╭─ PROVIDED RECORDS

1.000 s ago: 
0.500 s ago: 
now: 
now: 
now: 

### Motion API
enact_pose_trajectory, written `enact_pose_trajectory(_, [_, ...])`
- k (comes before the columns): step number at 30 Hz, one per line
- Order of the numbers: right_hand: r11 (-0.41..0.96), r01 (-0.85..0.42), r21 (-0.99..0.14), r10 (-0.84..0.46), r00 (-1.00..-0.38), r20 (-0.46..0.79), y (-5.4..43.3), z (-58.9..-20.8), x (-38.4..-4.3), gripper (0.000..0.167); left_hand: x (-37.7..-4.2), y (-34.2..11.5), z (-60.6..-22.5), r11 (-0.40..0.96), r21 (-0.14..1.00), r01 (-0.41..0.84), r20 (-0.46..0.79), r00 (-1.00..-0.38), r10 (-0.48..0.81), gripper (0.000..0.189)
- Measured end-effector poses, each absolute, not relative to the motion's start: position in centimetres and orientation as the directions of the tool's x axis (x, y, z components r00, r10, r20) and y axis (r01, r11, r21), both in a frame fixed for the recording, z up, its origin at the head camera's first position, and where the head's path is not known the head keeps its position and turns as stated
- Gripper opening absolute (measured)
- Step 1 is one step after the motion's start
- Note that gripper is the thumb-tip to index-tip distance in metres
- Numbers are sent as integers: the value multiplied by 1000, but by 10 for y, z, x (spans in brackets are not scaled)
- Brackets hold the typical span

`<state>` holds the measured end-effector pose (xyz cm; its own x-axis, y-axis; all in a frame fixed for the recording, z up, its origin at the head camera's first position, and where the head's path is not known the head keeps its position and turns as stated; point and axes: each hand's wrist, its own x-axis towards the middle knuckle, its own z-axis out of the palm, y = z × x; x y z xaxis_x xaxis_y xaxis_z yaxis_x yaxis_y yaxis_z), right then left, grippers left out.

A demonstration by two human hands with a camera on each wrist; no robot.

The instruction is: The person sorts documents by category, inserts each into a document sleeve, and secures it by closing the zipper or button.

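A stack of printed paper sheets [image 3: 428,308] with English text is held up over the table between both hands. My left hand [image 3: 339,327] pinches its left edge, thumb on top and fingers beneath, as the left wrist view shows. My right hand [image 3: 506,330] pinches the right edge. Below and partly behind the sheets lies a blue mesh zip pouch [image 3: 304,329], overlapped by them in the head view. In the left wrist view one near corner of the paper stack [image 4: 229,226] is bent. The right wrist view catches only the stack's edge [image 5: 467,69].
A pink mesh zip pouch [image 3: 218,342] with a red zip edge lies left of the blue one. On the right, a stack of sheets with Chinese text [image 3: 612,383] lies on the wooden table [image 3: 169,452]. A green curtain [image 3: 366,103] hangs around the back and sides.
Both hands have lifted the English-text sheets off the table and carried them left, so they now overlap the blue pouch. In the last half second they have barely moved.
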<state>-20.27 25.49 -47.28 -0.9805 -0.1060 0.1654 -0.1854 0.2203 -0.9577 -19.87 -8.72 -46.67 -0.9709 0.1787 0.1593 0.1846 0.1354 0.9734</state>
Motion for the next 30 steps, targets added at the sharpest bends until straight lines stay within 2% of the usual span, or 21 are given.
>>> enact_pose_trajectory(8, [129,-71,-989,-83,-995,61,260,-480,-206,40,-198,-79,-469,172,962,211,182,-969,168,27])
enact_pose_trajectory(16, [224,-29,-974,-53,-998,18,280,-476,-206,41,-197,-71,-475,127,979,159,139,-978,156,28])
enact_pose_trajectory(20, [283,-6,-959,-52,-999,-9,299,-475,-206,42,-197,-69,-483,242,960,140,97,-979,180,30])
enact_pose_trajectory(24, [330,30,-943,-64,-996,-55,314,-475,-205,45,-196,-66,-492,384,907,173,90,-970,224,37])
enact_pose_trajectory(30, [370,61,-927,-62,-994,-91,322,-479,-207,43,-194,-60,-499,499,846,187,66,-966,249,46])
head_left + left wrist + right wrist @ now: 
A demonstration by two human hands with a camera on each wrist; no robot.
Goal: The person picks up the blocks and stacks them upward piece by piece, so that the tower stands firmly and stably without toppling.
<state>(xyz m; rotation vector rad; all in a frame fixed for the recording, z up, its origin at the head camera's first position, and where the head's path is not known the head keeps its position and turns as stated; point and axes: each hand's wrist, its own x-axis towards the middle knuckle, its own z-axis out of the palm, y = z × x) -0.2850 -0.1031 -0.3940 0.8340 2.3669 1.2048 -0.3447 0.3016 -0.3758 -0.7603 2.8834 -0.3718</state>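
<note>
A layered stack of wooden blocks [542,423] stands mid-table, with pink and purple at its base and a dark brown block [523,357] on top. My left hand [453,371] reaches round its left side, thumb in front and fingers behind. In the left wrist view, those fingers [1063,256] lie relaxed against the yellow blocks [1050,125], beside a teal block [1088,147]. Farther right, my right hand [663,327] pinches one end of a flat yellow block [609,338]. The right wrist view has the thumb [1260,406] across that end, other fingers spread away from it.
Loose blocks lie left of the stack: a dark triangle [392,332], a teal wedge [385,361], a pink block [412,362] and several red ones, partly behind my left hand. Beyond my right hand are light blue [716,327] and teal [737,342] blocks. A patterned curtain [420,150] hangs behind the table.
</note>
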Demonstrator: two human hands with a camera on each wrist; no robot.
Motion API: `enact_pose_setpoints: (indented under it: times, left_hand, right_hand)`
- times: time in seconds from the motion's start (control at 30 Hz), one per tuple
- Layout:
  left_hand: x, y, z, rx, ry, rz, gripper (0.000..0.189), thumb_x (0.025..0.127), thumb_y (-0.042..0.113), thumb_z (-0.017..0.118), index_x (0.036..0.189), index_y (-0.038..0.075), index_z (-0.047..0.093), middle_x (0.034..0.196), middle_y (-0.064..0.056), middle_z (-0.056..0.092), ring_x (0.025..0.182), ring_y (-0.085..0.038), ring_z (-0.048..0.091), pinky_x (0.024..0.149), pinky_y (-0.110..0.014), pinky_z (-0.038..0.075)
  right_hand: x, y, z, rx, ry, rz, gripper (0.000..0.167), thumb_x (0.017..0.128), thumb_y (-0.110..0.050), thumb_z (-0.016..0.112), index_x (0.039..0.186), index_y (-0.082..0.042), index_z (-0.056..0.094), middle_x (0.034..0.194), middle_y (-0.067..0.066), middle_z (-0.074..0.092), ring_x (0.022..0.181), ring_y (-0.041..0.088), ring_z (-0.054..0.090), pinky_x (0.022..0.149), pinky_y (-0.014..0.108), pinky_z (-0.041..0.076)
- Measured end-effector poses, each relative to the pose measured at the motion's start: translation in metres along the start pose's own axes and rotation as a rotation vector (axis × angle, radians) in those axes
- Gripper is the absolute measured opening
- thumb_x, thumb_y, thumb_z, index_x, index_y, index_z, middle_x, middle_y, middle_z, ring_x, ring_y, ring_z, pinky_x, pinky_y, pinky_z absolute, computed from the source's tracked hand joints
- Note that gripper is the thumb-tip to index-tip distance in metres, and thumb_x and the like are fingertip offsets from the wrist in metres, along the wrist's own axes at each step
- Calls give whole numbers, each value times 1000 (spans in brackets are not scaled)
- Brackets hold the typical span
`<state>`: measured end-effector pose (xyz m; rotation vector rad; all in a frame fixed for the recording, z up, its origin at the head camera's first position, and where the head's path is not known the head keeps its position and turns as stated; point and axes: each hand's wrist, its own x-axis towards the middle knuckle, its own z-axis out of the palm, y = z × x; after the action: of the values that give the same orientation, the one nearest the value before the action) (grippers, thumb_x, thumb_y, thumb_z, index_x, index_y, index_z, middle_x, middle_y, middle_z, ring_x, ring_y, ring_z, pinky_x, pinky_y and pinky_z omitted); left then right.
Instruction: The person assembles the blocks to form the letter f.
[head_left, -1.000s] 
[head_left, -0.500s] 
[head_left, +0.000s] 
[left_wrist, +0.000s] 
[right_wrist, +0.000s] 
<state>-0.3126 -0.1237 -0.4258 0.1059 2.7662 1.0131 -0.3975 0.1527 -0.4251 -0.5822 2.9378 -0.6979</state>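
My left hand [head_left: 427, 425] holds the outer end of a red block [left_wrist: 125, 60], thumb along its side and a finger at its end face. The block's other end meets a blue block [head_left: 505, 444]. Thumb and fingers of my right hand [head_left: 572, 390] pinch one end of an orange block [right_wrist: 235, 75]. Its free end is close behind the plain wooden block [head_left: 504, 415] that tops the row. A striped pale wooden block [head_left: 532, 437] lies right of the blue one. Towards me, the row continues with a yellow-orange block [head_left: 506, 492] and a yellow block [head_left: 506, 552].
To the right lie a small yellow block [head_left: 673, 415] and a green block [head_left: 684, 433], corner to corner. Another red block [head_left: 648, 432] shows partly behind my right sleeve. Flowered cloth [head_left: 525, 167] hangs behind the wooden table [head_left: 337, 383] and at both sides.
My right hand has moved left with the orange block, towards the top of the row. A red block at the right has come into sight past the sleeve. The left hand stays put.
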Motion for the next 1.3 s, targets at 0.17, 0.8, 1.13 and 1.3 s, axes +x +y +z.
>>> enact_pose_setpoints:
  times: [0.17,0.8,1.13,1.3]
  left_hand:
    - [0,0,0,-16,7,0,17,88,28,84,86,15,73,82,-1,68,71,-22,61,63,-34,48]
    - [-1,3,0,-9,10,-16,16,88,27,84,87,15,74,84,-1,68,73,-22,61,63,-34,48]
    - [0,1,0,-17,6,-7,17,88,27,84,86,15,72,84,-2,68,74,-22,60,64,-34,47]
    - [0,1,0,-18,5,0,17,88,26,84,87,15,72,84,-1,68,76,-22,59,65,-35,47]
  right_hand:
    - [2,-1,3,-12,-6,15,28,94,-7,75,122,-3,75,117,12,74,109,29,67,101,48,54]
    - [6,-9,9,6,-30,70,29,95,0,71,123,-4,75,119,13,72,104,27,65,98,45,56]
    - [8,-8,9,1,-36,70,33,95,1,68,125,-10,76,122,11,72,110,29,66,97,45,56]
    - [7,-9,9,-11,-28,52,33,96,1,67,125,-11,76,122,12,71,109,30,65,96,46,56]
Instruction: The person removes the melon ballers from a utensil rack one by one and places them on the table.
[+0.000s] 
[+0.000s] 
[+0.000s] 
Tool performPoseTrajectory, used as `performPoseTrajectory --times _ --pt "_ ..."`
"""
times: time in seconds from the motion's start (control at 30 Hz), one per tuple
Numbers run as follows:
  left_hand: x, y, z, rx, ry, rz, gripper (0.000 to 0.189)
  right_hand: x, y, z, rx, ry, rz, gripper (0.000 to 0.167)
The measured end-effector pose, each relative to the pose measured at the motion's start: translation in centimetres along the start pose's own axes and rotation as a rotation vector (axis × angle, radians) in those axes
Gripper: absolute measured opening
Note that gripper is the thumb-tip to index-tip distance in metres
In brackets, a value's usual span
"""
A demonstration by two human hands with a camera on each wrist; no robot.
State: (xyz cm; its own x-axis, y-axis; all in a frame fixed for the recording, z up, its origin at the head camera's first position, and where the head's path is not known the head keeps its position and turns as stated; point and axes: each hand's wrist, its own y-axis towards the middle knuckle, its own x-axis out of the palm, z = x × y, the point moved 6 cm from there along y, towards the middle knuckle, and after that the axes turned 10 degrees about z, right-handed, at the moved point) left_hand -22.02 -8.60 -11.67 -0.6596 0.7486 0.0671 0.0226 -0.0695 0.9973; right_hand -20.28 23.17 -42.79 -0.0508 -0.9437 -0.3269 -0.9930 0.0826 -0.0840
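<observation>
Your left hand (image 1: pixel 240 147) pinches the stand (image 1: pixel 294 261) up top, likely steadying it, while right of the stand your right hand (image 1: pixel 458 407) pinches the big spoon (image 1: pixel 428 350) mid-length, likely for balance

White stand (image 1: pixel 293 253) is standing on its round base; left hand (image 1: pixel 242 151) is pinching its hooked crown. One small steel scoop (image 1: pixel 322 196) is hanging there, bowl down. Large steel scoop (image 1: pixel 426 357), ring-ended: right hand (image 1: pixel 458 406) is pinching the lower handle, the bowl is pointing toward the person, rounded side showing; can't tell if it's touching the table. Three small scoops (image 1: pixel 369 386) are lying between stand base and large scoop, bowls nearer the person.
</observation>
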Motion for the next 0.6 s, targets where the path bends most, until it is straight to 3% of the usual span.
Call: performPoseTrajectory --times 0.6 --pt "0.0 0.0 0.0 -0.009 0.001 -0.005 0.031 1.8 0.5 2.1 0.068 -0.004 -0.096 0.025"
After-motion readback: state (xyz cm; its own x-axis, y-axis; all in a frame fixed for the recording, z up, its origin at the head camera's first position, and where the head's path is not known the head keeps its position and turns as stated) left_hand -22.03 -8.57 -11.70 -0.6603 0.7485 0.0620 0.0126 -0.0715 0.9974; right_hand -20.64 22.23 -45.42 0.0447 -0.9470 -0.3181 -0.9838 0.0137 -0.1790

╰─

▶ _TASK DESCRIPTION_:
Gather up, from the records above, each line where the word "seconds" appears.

▶ _SOLUTION_:
- times: time in seconds from the motion's start (control at 30 Hz), one per tuple
times: time in seconds from the motion's start (control at 30 Hz), one per tuple

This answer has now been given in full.